T's Cafe

小さな私の体験が、もしかしたら大きなヒントになる・・・かもしれません。前は学校の先生、今は自適のご隠居とおしゃべりしましょ。

エプロンをしていない時に限って汚す・・・「枕草子」ありがたきものその3

 こんにちは。

 T・たまもです。

 オリンピックのスポーツクライミングが面白くて、昨日は更新をすっ飛ばしました。

 今日は女子の決勝があるので、時間があるうちに書きます。

 先週の続き、枕草子から、「ありがたきもの」。

 残りふたつについてです。

 

 物語、集など書きうつすに、本に墨つけぬ。

 よき草子(そうし)などはいみじう心して書けど、かならずこそきたなげになるめれ。


 平安時代は紙は貴重品、しかも印刷技術が未発達でしたから、読みたい本を手に入れるには人に借りて書き写すしかありません。

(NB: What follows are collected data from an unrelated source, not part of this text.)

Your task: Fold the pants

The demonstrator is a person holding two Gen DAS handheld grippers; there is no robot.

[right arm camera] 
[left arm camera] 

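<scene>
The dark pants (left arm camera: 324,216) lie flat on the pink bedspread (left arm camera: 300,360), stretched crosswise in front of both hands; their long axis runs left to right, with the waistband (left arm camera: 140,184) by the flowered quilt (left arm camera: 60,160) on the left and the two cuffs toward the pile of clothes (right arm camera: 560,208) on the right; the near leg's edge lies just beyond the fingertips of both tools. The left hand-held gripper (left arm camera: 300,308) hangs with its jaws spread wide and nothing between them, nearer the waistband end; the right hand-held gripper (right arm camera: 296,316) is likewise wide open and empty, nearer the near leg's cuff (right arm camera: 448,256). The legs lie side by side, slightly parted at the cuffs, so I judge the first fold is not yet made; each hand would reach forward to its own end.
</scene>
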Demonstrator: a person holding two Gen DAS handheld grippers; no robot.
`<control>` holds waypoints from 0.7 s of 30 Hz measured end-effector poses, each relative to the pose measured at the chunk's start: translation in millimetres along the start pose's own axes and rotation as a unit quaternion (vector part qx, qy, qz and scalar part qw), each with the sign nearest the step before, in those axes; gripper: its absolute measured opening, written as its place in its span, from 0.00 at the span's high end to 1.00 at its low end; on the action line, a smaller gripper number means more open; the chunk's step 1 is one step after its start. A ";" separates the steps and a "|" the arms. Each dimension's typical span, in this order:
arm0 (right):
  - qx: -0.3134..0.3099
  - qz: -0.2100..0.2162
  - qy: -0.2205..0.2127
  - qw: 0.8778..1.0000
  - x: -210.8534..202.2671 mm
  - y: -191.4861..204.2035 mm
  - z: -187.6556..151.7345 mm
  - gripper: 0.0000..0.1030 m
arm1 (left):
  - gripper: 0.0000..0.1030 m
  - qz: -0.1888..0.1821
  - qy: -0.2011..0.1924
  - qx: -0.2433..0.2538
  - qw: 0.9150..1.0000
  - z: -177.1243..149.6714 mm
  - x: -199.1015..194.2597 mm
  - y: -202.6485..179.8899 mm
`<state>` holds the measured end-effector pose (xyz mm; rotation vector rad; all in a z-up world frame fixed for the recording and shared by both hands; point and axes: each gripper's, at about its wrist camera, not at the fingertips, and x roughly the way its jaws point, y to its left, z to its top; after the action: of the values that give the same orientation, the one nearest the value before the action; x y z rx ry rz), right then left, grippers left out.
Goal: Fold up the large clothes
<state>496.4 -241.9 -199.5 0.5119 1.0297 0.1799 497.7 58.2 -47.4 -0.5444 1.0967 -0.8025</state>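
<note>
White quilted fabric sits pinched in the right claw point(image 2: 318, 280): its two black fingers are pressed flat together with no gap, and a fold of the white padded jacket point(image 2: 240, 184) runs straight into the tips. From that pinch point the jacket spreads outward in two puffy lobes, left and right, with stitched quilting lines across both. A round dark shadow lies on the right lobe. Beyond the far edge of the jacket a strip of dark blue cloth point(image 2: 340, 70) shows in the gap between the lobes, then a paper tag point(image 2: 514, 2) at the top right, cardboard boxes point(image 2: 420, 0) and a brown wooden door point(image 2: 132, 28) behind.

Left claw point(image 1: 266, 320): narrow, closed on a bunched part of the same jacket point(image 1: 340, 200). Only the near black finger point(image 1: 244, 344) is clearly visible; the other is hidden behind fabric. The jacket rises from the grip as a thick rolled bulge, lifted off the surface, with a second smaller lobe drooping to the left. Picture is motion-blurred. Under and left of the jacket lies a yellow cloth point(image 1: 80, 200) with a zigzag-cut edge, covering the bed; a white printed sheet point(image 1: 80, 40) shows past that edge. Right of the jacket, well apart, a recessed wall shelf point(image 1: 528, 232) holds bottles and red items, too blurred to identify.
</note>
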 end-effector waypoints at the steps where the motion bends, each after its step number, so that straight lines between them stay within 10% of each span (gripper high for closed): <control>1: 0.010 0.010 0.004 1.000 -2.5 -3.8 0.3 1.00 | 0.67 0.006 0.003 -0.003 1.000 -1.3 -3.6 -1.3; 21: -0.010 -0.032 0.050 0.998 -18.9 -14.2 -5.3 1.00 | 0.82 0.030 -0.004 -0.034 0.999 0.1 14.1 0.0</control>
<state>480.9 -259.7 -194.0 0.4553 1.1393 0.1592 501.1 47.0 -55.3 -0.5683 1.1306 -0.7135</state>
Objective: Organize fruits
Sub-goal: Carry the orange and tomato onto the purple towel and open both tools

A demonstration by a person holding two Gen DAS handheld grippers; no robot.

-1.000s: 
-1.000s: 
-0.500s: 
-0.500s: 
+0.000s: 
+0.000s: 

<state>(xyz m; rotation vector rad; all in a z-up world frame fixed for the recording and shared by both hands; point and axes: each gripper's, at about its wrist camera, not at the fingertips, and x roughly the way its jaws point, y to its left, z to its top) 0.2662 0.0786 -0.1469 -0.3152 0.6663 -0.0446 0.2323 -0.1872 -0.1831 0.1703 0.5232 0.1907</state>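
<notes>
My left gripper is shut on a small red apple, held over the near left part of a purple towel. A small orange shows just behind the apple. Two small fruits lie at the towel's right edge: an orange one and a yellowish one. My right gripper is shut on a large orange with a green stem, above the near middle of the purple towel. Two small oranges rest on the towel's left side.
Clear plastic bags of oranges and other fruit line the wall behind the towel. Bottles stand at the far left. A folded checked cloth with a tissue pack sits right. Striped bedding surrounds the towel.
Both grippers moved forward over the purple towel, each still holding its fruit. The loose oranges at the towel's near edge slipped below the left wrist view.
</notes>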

 エライ人なら能書家に書き写させることもあるでしょう。

 が、たいがいは自分で書く。

 鉛筆もありませんから墨で書く。

 書道をすると、なぜか思いがけないところに墨が付いていることがあります。

 エプロンをしていない時に限って汚す。

 マーフィーの法則みたいなものがあるんじゃないかと思う。

 と、いうようなことを清少納言も感じていたわけですね。

 返さなくちゃいけないのに、いい本に限って汚しちゃうのが腹が立つ、と。

「墨つけぬ」の「ぬ」は、完了の助動詞。

 打ち消しの助動詞ではありません。

 「~してしまう」と現代語訳します。

 

 男、女をば言はじ、女どちも、契(ちぎ)りふかくてかたらふ人の、末までなかよき人、かたし。


 これも、現代と変わりませんね。

 男女の恋愛関係がはかないのは、現代も同じ。

 とはいえ、平安時代の恋愛関係はペンフレンドでなければ、すぐに肉体関係。

 お食事に行くとか、手を握るとかはすっ飛ばすことも多かったらしい。

 いや、肉体関係を持ったあとにするのかな?

 光源氏なんて「翌朝にやっと顔を見る」なんてこともしています。

 まして、男は二股三股あたりまえ。

 つまり、失恋の傷は現代より深いのではないか、という気がします。

 同性同士なら、「ずっ友」ってやつ?

「でも、小学校のときの仲良しと、今ほとんど音信不通ってことない?」

と生徒に聞くと、図星という顔がちらほら。

 最近はSNSの普及でつながりが続くと言うことも多いようですが。